She learns how to speak Elvish. She has read me The Hobbit and we have moved on to the Lord of the rings. It is true there is a wonderful secret pleasure in knowing a language that only exists in books. A language shared between the two of us and barely anyone else in the world. I am slow to learn. My tongue is thick and I do not have the focus to understand the grammar. Our grandmother knows three languages to speak and several more to read or understand. When I tell this to Karen her mouth hardens to a pencil line of condescension. Even if our grandmother knows twenty languages she is not invited to share in our Elvish. This is something for my sister and I alone.
She grows impatient with me. We come back to the lesson each day after school but instead of learning more words I seem to forget a new one every day. The lessons are for her and I am there to watch her learning. I know this, and so I nod when she tells me I am slow. She sets up a Special School in the corner of the yard and instead of Elvish my task now is to tie and re-tie my shoe while I listen to her recite poetry in a language that I have not yet mastered. I am obedient. Still there is a vague unsettled feeling itching under my skin. I know how to tie my shoes and yet I fumble it, miss one eyelet or another leave the laces too loose and let them fall apart under her inspection. She punishes me, and her punishments make her bad and in comparison I am good.

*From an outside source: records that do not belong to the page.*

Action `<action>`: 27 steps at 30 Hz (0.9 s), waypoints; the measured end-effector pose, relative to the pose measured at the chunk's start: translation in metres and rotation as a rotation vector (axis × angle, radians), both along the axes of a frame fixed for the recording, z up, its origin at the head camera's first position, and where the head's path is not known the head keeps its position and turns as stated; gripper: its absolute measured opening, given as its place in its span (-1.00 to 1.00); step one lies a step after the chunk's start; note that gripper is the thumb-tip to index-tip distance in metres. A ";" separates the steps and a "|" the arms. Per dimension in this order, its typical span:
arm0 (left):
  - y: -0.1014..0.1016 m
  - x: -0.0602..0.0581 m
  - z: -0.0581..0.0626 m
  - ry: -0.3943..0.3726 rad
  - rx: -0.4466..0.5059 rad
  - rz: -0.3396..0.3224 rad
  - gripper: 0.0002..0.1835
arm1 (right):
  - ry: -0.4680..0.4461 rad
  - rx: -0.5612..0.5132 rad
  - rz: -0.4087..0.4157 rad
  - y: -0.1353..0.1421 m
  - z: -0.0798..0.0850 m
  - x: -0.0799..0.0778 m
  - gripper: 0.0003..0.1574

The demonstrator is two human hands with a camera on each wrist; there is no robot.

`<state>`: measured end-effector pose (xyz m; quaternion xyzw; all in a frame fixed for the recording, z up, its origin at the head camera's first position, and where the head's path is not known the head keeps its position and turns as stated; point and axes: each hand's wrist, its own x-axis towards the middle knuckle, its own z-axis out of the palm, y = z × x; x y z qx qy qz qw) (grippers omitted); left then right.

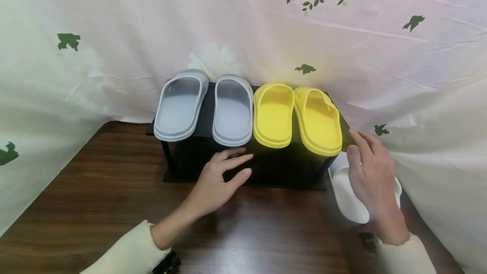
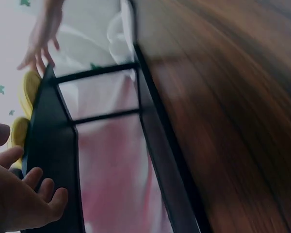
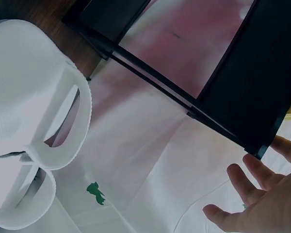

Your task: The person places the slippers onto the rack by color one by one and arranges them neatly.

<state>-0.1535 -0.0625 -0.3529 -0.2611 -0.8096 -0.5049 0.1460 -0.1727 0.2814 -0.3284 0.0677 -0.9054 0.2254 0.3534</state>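
The black rack [image 1: 207, 117] stands on the bench [image 1: 106, 189], bearing grey shoes [image 1: 179, 107] and yellow shoes [image 1: 272, 115] in a row. It looks stiff and fairly light, best gripped by its ends; the shoes seem light and soft, best pinched at the rim. The left hand [image 1: 217, 185], fingers loosely spread, holds nothing near the rack's front; the right hand [image 1: 373, 170], fingers extended, grasps nothing at its right corner, contact unclear. White shoes [image 1: 348, 191] lie beside that end
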 end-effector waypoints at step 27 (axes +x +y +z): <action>-0.128 -0.009 -0.003 0.454 -0.480 0.397 -0.78 | -0.342 0.052 -0.112 0.051 -0.009 0.010 -0.23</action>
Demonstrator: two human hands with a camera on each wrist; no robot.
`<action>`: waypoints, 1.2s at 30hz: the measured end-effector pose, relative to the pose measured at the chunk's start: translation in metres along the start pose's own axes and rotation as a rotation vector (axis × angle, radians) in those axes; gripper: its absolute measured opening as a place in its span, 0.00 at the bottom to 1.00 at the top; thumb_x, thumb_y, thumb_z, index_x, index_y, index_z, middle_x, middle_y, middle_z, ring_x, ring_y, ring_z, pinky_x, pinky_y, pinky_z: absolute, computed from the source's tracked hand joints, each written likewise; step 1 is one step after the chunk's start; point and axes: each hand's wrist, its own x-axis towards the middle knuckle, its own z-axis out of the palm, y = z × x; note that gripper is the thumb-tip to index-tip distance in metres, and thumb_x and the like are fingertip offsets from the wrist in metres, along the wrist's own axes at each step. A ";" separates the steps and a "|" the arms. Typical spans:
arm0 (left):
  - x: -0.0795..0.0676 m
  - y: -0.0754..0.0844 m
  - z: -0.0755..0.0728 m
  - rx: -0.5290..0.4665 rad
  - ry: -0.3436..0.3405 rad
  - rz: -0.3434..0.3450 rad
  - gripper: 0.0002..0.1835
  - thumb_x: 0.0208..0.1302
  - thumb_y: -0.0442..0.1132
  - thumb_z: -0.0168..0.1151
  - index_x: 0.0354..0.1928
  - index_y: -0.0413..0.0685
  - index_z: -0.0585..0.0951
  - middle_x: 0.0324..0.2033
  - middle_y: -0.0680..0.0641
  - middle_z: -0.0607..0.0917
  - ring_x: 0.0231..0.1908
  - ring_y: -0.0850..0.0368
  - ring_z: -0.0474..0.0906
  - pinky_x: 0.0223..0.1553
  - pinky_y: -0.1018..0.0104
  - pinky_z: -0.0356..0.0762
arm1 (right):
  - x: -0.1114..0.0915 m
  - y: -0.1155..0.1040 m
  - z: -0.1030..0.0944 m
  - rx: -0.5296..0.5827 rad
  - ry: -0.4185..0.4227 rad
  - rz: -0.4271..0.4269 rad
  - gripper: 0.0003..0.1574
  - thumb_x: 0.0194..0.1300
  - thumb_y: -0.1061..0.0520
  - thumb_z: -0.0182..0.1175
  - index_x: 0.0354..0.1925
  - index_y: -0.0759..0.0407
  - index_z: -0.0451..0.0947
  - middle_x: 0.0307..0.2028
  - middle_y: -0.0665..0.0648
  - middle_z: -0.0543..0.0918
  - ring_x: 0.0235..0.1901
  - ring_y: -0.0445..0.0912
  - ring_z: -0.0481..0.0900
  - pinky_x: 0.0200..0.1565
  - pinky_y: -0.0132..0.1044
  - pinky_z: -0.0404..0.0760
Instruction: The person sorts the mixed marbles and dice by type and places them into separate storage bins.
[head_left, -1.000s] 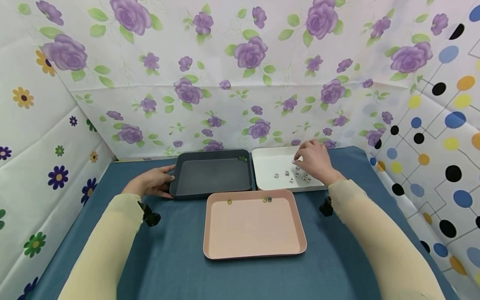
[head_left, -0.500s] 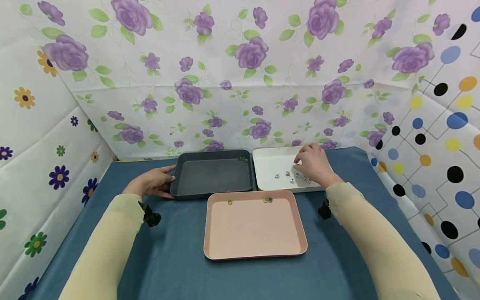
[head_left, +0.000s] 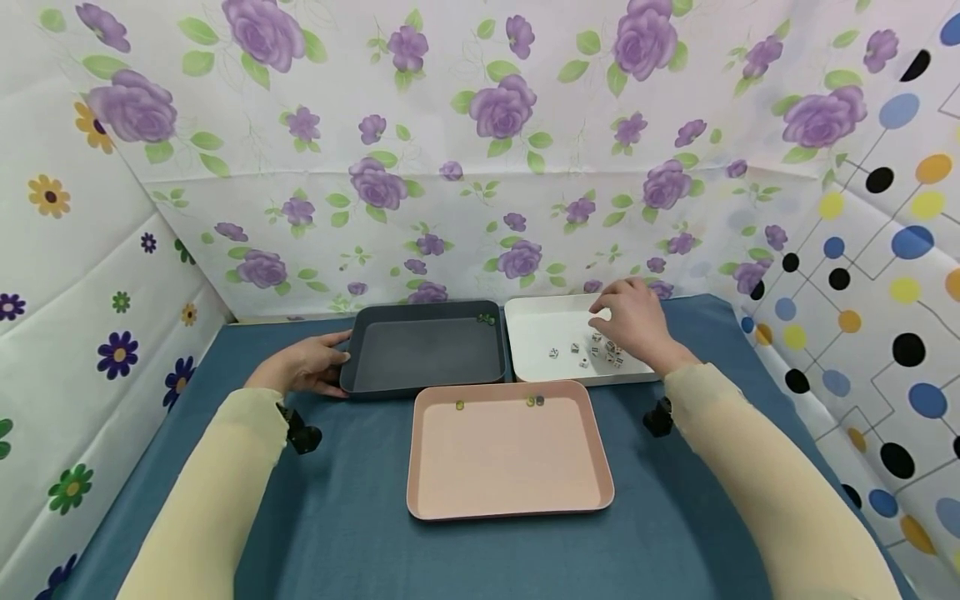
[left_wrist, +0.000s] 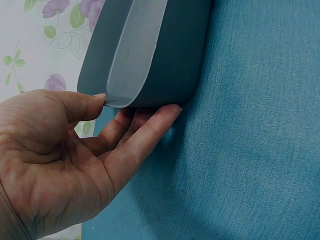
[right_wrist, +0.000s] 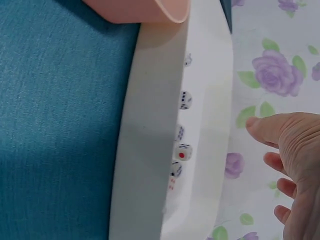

There are numerous examples of good girls patiently waiting for their rewards. I think of Cinderella, Sleeping Beauty. Various assorted princesses each one suffering under pressure from evil step mothers, horrible husbands, ugly sisters. The harsher the punishment, the more virtuous I become. At school I am the most obedient of students. I know the answers to questions, I am always first to put up my hand to help the teacher. My sister takes her rage and channels it into evil deeds. She sits in the schoolyard with the malcontents. She is sent to the office once or twice a week. She is surly at dinner, and, afterward when we settle to work on the models together, she sits with her back to us, preferring the company of a book to our stories on reel to reel. We have chosen our sides. She is the bad child. I am the good. We stick to our separate territories and we excel in our polarised roles. Still each afternoon we play the game. I fail the small domestic task that she has set for me. She dishes out new punishments, holding a stone outstretched on the palm of my hand till my arm starts to burn and my muscles cramp, writing out lines in a notebook, I must do better next time, I must do better next time.
We have an alliance. Like all good prisoners and their captives there is a certain care between us. I give myself up to her slow kind of torture and she allows herself to become beastly in her treatment of me. For a while we are close. An equilibrium.
When the family ask her about school she just shrugs. Volunteering nothing. When I am alone with our mother in the kitchen, she puts her arm on the top of my head and draws me closer to her.
“Is Karen okay?”
“I think so.”
“She talks to you about things?”
“Not really.”
“But nothing is wrong? At school? Or anything?”
“No. Everything is good.”
I am blessed with secret knowledge, the hidden moods of my sister are mine to keep to myself or to divulge.